Actualizado hace 10 minutos
Durante décadas, el sofá ha sido el rey indiscutible del salón y todo se organizaba en torno a él. Grande, pesado, generalmente de tres o cuatro plazas y colocado estratégicamente frente al televisor, el modelo clásico comienza a quedarse obsoleto. Las tendencias en decoración de interiores apuntan a un cambio y es que los sofás de toda la vida están dejando paso a soluciones más flexibles, modulares e individuales, capaces de adaptarse mejor a la forma en la que vivimos hoy.
Una de las principales razones de este cambio es que las casas son cada vez más pequeñas. Un sofá voluminoso no solo ocupa mucho espacio, sino que también obliga a una distribución rígida. Frente a esto, surge una nueva forma de entender el salón más flexible, ligera y pensada para diferentes usos.
Vista superior de un sofá modular en un salón.
Un salón más funcional
El salón ya no se concibe solo como un lugar para sentarse a ver la tele. Ahora puede ser también una oficina improvisada, un rincón de lectura, una zona de juegos, un lugar para compartir con amigos o incluso para descansar. Para poder ofrecer esa versatilidad, los muebles también deben cambiar y así se imponen nuevas tendencias como sofás individuales, butacas, puffs XL y módulos multiusos que se pueden mover, combinar o separar según las necesidades de cada momento.
Cómodo puff en color morado.
Los sofás individuales sustituyen al clásico tres plazas. Pueden colocarse solos o en pareja, mezclarse con sillones o acompañarse de puffs, creando composiciones más dinámicas. Además, se adaptan mejor a cualquier estilo decorativo y dejan respirar al espacio.
Sofá individual con reposapiés.
Módulos multiusos
Si hay una pieza que se erige como la gran protagonista de esta transformación, es sin duda el módulo multiusos. Su gran ventaja es su versatilidad y es que al ser asientos independientes lo mismo sirven como sillón, reposapiés, mesa auxiliar, chaise longue o para llevárselo incluso a otra estancia o a una terraza.
Este tipo de mobiliario encaja especialmente bien con el estilo de vida actual. Según distintos informes de tendencias, cada vez se priorizan más los espacios funcionales, donde nada cumple solo una función.
Módulo multiusos junto a un sofá.
También regresan piezas que parecían olvidadas como mecedoras, sillones orejeros o butacas amplias. Ya no son muebles secundarios, sino protagonistas, y bien elegidos pueden ofrecer la misma comodidad que un sofá, pero con mucha más flexibilidad.

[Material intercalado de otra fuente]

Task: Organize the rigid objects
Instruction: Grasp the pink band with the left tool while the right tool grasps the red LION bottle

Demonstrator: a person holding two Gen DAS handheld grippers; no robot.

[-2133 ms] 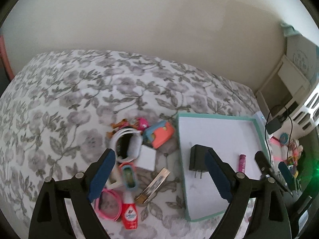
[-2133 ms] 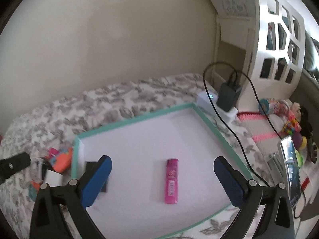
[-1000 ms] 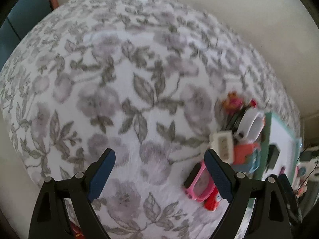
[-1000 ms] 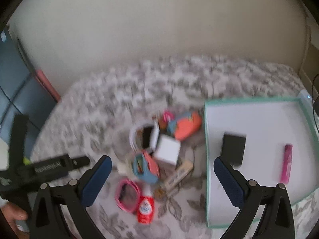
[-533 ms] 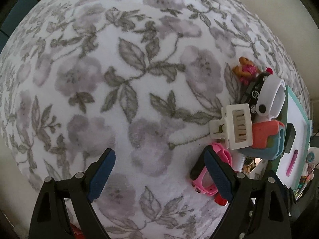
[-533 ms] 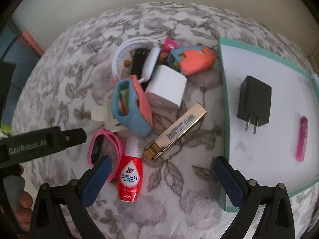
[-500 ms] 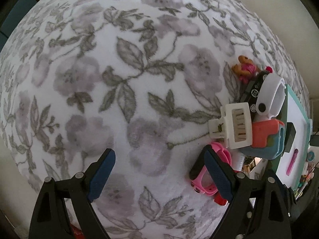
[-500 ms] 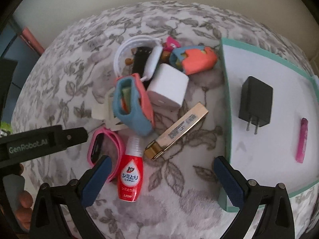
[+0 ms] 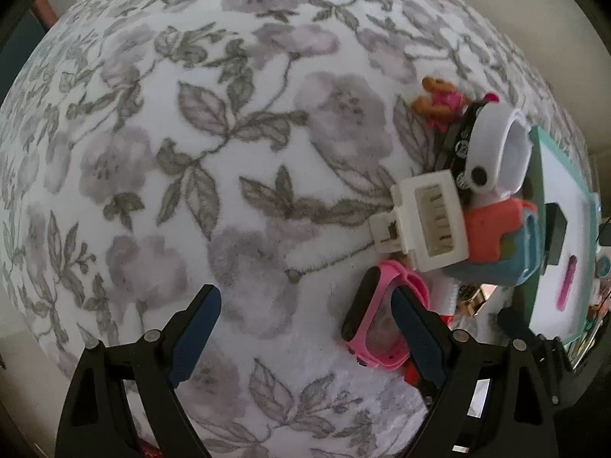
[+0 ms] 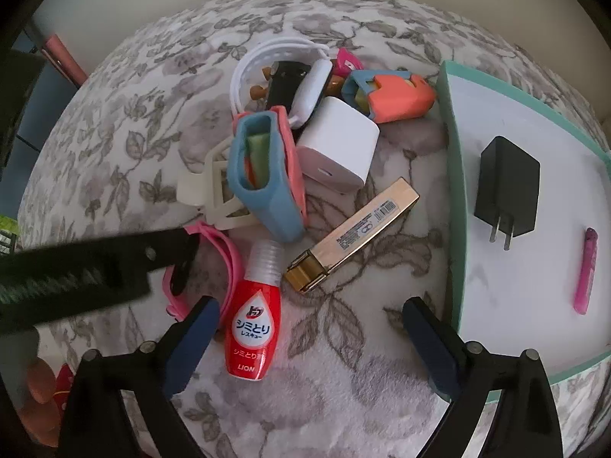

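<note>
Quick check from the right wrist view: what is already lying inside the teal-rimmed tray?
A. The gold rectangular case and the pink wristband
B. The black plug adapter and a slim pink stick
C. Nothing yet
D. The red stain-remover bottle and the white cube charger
B: the black plug adapter and the slim pink stick lie on the white floor of the teal-rimmed tray; everything else lies outside it on the floral cover.

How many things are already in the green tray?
2. A black plug lies near the tray's left wall, and a pink stick lies further right. The tray's near corner is hidden behind the right gripper, so something small could be missed.
</note>
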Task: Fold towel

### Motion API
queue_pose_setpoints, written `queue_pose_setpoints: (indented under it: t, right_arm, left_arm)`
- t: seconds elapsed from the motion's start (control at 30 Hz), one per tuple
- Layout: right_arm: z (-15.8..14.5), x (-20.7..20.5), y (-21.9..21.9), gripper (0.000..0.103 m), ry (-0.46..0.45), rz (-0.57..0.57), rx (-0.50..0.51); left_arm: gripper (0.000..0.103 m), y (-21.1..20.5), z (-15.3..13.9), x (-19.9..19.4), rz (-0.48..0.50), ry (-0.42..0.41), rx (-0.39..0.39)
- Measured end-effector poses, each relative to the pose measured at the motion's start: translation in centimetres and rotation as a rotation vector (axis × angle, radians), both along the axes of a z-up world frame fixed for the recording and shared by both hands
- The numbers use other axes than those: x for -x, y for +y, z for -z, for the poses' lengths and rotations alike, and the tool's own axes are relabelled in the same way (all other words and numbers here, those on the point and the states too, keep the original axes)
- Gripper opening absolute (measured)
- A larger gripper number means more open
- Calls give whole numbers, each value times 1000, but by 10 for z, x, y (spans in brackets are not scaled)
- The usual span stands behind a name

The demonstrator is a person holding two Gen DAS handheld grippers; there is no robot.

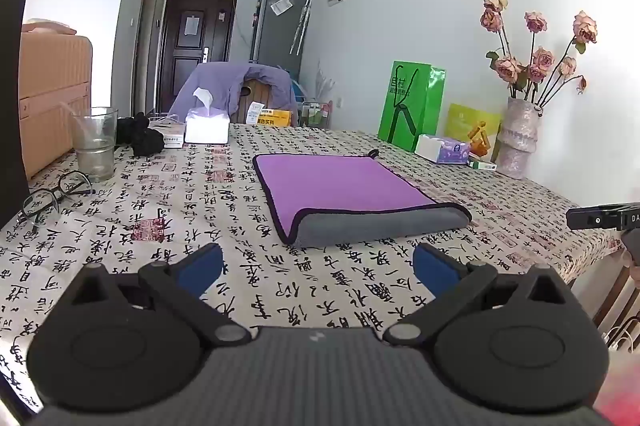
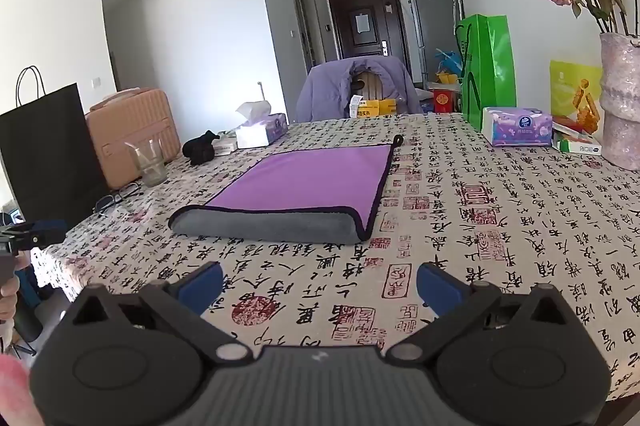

Las butacas también son una buena opción.
¿Y si no quiero renunciar al sofá?
Para quienes no conciben un salón sin sofá, el mercado ofrece una solución intermedia: los sofás modulares. No son el sofá tradicional, aunque lo parezcan, y su gran atractivo es que están compuestos por piezas que se reorganizan fácilmente, se pueden ampliar con el tiempo y permiten cambiar la distribución sin sustituir todo el mueble. Además, muchas marcas apuestan por materiales sostenibles, fundas intercambiables y diseños curvos y mullidos que aportan confort sin rigidez.
El salón, un lugar vivo
Desterrar el sofá tradicional ya no es solo un cambio decorativo, sino también cultural. El salón deja de ser un espacio estático para convertirse en un lugar vivo y cambiante. Vivimos de otra forma y necesitamos casas que se adapten a nosotros y no al revés. Decir adiós al sofá tradicional no implica perder comodidad, sino ganar libertad, movimiento y muchas posibilidades.